India sedang memperluas persenjataan nuklirnya, meningkatkan kemampuan pencegahan strategisnya. Foto: Bhaskar.
Menurut laporan tahunan terbaru dari Stockholm International Peace Research Institute (SIPRI), India menambahkan 10 hulu ledak nuklir selama tahun lalu, sehingga jumlah total hulu ledak dalam persediaannya meningkat dari 180 menjadi sekitar 190.
Jumlah ini sekarang hanya kurang 35 hulu ledak dari persenjataan nuklir Inggris (225 hulu ledak). Perlu dicatat, sejak Agustus 2024, New Delhi secara resmi telah mengoperasikan dua kapal selam nuklir strategis baru, INS Arighaat dan INS Aridaman, keduanya mampu membawa rudal balistik yang dilengkapi dengan hulu ledak nuklir.
Seiring dengan meningkatnya penggunaan sistem rudal berselubung tertutup, para ahli meyakini bahwa program modernisasi nuklir India sedang mengalami reorientasi strategis yang jelas, yang berfokus pada pengembangan kendaraan peluncur jarak jauh untuk meningkatkan kemampuan pencegahan yang lebih luas di kawasan tersebut.
Menurut SIPRI, modernisasi dan perluasan persenjataan nuklir sedang berlangsung di banyak negara yang memiliki senjata ini.
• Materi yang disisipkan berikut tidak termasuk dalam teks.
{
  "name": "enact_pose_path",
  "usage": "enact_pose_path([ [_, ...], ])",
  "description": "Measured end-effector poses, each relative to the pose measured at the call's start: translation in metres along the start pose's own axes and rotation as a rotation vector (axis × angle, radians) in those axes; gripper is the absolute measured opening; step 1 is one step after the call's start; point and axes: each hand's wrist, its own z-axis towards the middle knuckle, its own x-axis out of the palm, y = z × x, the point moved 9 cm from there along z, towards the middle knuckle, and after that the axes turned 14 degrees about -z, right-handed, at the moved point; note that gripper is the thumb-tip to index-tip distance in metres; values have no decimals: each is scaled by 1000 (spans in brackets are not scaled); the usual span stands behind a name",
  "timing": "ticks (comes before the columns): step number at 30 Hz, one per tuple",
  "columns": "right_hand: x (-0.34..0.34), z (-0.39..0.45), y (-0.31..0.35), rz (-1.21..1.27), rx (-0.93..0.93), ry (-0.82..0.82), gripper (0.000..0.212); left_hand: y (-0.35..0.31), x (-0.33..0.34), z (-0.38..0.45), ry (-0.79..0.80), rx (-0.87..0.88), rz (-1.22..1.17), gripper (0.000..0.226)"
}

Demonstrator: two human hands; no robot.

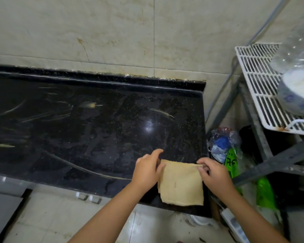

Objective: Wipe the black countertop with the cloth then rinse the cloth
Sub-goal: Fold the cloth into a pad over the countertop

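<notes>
A tan folded cloth (pixel 181 185) hangs in the air over the front right corner of the black countertop (pixel 95 123). My left hand (pixel 147 169) pinches its upper left corner, and my right hand (pixel 212 172) pinches its upper right corner, so the top edge is stretched between them. The speckled black counter shows wet smears and pale streaks across its left and middle parts.
A tiled wall (pixel 112 32) backs the counter. To the right stands a metal rack with a white wire shelf (pixel 260 88) holding a blue and white bowl (pixel 298 92). Plastic bags (pixel 223 144) and green packets (pixel 265 192) sit below. The tiled floor (pixel 60 216) lies in front.
</notes>
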Motion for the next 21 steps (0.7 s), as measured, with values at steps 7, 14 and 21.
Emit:
enact_pose_path([
  [7,87,-31,37,-517,-219,276,32,59,1,-20,-15,-95,337,53],
  [14,128,-63,40,-581,-104,493,55,105,-10,-27,113,-204,536,45],
  [21,101,-55,-13,-588,146,513,74,119,-11,10,190,-271,392,75],
])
Dengan demikian, dunia saat ini memiliki sekitar 12.187 hulu ledak nuklir, di mana sekitar 9.745 berada dalam persediaan militer dan siap dikerahkan bila diperlukan.

Laporan terbaru dari SIPRI menunjukkan bahwa risiko perang nuklir global semakin meningkat. Foto: The Telegraph.
Meskipun Rusia dan Amerika Serikat masih memiliki sebagian besar hulu ledak nuklir dunia, SIPRI mencatat bahwa perkembangan paling signifikan saat ini terkonsentrasi di Asia. China diperkirakan telah meningkatkan persediaan hulu ledak nuklirnya dari sekitar 600 menjadi 620 dalam setahun terakhir, sementara Pakistan mempertahankan persenjataannya sekitar 170 hulu ledak tetapi terus mengembangkan sistem pengiriman baru dan mengumpulkan material fisil untuk program masa depan.
SIPRI memperingatkan bahwa meningkatnya fokus negara-negara pada peningkatan kemampuan nuklir mereka, bersamaan dengan munculnya teknologi militer baru, dapat meningkatkan risiko ketidakstabilan strategis dan memperumit krisis keamanan di masa depan.